The first word on my first blog was simply the word “surreal,” and right now I can’t help but want to start this blog with the very same word. That’s the best word to explain how it feels to be sitting in this Iberia flight after months of Ryanair flights to countless European countries. It doesn’t feel real that I’m actually on my way back to the states after the best, most adventurous six months of my life. Madrid became home, strangers became friends, and everything quickly turned into memories as my study abroad experience comes to an end. Don’t get me wrong – I’m excited to see my family and friends, I’m just not ready to say goodbye to what I now call my second home.
I might have mentioned here and there (or to be realistic, everywhere) how studying abroad is a must and how it’s been the best semester ever. Now having finished my time abroad, I still feel this way. I remember going to the study abroad orientation back in February last year and being told everything we would get out of going abroad – “displaying flexibility and adaptability in unfamiliar settings” to “portraying a global perspective in actions” – but I never thought how much my life would change beyond these student-learning outcomes.
Looking back at all those weekend/summer travels, city strolls, tapas outings, sangria drinks, parties until sunrise, amusement park visits, runs at Retiro, and friendships made I can honestly say my perspective on life has changed. I also feel as if I’m less shy and more open to new people and situations I would usually be uncomfortable in. I’m normally not the kind of person to start a conversation with complete strangers, but traveling alone pushed me to become that person.

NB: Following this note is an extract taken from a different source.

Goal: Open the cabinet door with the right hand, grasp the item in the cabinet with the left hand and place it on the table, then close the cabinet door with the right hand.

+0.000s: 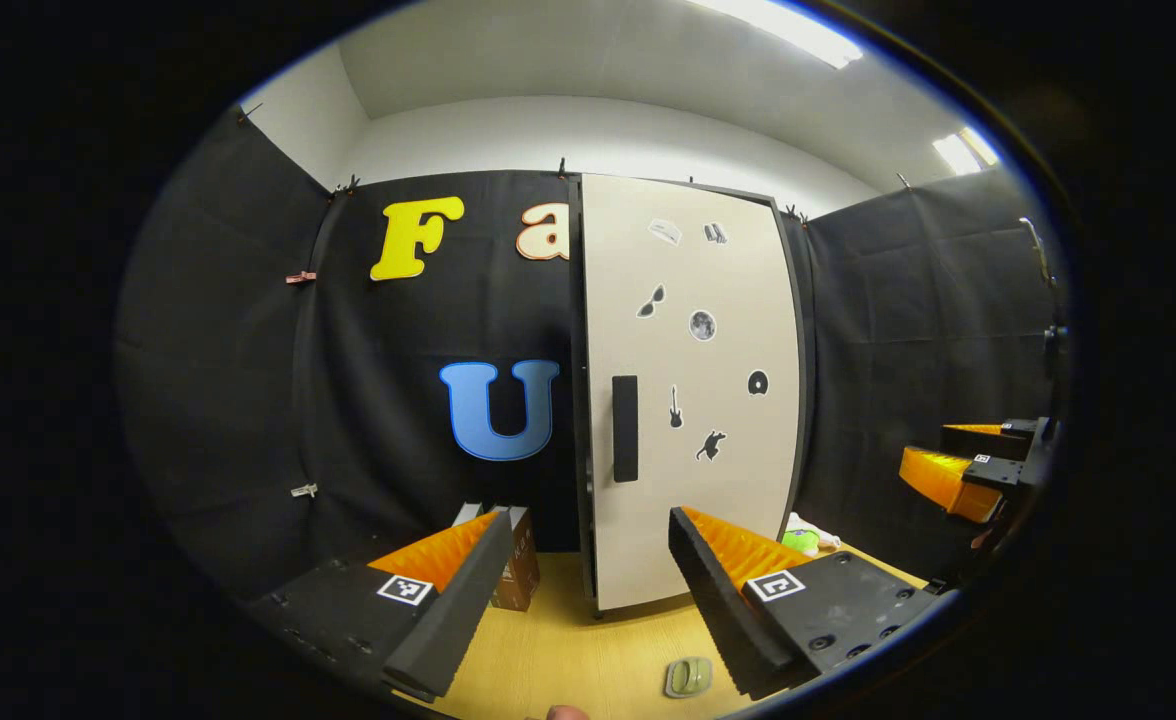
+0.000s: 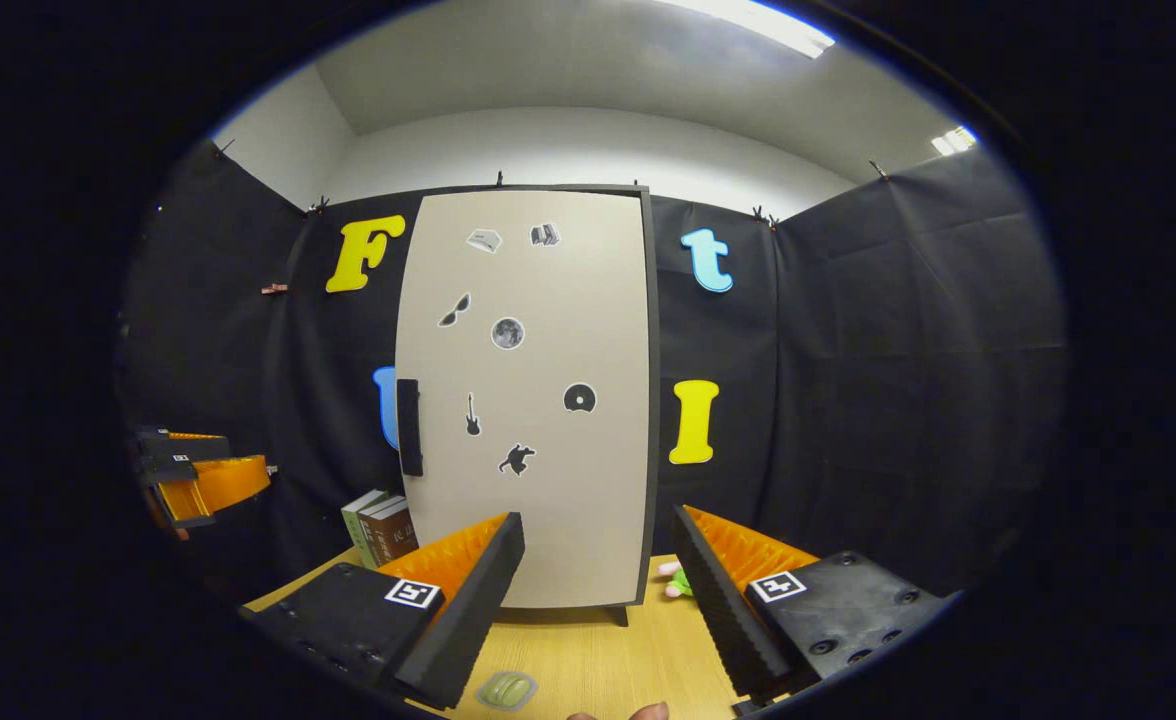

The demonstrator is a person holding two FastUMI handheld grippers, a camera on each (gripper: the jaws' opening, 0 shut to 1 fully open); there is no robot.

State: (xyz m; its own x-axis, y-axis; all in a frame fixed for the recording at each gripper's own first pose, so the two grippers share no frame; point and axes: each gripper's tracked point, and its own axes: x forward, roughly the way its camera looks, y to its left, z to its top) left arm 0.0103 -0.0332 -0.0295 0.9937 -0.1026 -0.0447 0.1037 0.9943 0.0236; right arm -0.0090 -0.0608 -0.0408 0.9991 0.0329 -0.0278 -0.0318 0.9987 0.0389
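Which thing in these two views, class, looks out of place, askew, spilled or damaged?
Nothing stands out. The cabinet door is shut and upright, the books stand upright beside it, and a small green dish sits flat on the table. Both tongs are open and empty.

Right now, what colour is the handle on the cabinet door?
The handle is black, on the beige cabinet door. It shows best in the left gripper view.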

I know most people don’t study abroad because of money, but there really isn’t enough money in the world that could ever replace a once in a lifetime opportunity like studying abroad. Yes, you leave your family and friends and pretty much everything behind, but that’s the beauty of it: it’s what allows you to truly be free. Free to be and do whatever you want in a completely new country.
Part Two
I guess we can call this Part Two of this blog since it has been one week since I’ve been back home. The post-Erasmus depression (what some people call it after they get back home) didn’t hit me as hard as it hits some people, but I still think of my old life every day. Once I stepped out of the airport and realized I was back in California is when it really hit me – I was back in California!
It’s funny how you know a place hasn’t changed at all, but it somehow looks different than it did six months before. That’s pretty much how I felt as we drove down from LA to SD and into my neighborhood and house. It felt really good to see my family and friends after six months of separation. I’m so glad I no longer have to watch my younger sister, who was 8 months when I left and is now walking, grow through pictures.
As cheesy as it sounds, studying abroad really does leave a mark on you for life. I constantly find myself daydreaming about my nights driving a quad through Greece or drinking wine in Porto or swimming in the French Riviera… and those group texts with my friends from Madrid asking each other when we are going back to Spain are just part of my day-to-day here.
I think the hardest part of coming back is just trying to get used to my old life where I have way more responsibilities and commitments than in Spain. After seven months of not working, the first day back at work was pretty rough considering I was on day two of my jet lag. All in all, life after studying abroad isn’t too bad. You’re left with new memories, new friends, an open mind, a love for traveling, a love for a new culture, and a second home.
I’m going to miss everything about Madrid from the metro rides to the culture, but I know I will be back. A piece of me will always remain there, so hasta pronto Madrid.